主流も主流です。フライボール理論とは、ゴロを打つよりフライを打つ方が長打の確率が上がり、得点がしやすくなるというものです。ここ5年のリーグのフライ率(母数はバットに当たった全打球)を下に書きますと
2020 35.7%
2021 36.5%
2022 37.2%
2023 37.5%
2024 38.1%
2025 38.5%
年々MLBのフライ率は上昇しています。リーグが打低に調整しようとボールをころころ変化させていることは事実ですが、それは選手がフライを狙う動機になんの影響も与えません。
細かな補足になりますが、フライボール理論は「強い打球を打つこと」に起源があります。要するに、強い打球を打とうと思えば選手は最もバットが加速しきっているホームプレートの前側(体の前側)でコンタクトを行います。そうすると、その段階ではバットが上方向に動いているため(フォロースルー)自動的に角度が付き、フライになります。
当たり前のことを言っていますが、これがフライボール革命の本質です。

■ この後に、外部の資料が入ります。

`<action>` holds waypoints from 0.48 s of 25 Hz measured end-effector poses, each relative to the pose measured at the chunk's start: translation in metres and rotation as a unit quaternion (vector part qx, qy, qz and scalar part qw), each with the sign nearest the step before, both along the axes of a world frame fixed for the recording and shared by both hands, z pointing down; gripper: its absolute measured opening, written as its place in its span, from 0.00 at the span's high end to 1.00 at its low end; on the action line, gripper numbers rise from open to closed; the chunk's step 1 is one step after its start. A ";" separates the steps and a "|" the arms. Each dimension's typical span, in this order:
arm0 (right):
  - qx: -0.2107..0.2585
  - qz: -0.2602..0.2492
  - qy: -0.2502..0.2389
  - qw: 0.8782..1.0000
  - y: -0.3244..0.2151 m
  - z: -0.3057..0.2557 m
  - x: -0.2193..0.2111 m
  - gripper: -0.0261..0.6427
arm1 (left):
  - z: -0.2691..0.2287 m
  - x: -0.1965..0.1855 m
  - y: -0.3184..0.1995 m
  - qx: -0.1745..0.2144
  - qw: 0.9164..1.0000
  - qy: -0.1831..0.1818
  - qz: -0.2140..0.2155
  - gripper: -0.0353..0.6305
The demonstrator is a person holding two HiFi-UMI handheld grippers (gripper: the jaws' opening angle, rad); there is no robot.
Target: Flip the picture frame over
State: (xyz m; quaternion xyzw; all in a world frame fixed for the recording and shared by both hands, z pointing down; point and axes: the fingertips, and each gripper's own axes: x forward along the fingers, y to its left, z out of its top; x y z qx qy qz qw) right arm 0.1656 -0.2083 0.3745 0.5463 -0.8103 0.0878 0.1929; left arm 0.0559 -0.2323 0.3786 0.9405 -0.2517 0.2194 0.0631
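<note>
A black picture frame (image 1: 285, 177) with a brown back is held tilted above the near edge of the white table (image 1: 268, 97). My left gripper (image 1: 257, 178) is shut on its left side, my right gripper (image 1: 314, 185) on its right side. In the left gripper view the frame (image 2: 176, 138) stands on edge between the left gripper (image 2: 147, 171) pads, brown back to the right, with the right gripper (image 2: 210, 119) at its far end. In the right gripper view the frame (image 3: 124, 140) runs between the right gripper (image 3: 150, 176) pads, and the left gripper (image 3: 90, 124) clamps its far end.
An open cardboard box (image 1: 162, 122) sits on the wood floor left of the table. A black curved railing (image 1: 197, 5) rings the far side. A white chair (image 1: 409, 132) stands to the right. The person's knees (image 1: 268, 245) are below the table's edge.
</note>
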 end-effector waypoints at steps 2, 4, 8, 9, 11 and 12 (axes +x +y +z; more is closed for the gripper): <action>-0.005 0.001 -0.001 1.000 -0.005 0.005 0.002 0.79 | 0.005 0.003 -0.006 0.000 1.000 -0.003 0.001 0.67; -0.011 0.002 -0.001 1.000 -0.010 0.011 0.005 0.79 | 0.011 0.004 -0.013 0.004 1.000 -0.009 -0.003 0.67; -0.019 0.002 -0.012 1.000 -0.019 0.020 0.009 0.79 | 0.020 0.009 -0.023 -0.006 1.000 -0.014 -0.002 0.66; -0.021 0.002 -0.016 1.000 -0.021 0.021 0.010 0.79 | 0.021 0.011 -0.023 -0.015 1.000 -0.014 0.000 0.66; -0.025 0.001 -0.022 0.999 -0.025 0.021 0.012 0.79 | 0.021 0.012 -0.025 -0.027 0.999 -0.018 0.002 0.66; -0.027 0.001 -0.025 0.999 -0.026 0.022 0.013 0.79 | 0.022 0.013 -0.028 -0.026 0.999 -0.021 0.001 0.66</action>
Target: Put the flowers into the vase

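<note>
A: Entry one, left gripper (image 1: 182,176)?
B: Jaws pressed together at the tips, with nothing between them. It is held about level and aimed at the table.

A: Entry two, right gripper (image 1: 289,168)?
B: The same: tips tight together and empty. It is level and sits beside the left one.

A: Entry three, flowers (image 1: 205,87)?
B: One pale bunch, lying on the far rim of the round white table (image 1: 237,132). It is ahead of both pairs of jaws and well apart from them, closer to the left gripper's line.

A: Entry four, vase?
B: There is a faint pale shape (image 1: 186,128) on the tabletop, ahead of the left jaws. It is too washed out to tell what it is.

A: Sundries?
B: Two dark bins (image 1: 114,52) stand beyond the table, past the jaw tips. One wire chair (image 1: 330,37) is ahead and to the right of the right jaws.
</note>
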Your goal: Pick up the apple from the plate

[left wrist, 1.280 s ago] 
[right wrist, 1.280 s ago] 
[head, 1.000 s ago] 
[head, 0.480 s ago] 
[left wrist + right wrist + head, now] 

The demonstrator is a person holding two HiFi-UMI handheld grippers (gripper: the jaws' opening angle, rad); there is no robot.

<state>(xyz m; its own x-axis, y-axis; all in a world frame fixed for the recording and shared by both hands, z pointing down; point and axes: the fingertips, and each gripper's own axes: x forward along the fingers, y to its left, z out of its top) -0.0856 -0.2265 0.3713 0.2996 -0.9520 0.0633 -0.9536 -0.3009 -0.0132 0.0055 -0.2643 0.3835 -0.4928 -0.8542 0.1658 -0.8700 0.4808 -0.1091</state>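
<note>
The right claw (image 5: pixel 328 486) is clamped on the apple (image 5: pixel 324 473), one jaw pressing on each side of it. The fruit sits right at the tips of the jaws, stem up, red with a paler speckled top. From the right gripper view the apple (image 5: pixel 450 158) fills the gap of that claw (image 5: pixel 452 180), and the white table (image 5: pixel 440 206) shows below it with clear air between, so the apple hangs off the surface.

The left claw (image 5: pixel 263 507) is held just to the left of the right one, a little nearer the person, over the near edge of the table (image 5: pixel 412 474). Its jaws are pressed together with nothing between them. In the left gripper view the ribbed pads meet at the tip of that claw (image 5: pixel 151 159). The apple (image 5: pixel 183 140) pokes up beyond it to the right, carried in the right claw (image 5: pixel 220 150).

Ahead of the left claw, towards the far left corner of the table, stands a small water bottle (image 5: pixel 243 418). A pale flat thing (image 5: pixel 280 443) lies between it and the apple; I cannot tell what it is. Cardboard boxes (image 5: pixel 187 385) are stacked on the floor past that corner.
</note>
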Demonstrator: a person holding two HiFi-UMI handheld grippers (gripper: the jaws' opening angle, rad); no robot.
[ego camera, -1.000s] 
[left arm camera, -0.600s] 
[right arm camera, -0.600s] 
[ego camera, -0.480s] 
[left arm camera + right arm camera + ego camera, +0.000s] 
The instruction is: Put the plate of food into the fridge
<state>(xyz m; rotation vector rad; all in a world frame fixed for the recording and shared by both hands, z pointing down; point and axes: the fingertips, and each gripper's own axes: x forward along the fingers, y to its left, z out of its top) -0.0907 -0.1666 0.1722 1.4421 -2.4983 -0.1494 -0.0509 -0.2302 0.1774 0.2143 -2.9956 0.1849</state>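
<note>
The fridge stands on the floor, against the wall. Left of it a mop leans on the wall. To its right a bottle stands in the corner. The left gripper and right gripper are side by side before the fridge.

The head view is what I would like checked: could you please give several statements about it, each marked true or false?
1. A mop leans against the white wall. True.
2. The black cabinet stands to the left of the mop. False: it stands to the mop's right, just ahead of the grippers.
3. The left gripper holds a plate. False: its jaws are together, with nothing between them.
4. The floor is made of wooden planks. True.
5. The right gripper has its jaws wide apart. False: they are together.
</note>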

つまりフライボール革命とは、「フライを打て」という教えではなく、「強い打球が最も生まれやすい打ち方を突き詰めたら、前で捉えたフライが最も価値が高くなった」という発見なのです。
空に打ち上げることが目的なのではなく、最大限に力のある打球を打つことこそが目的だと理解すると、弱い打球を打つほうが価値が高いとなんらかの証明がされるまで、フライを追い求める選手は止まることがないと理解できるでしょう。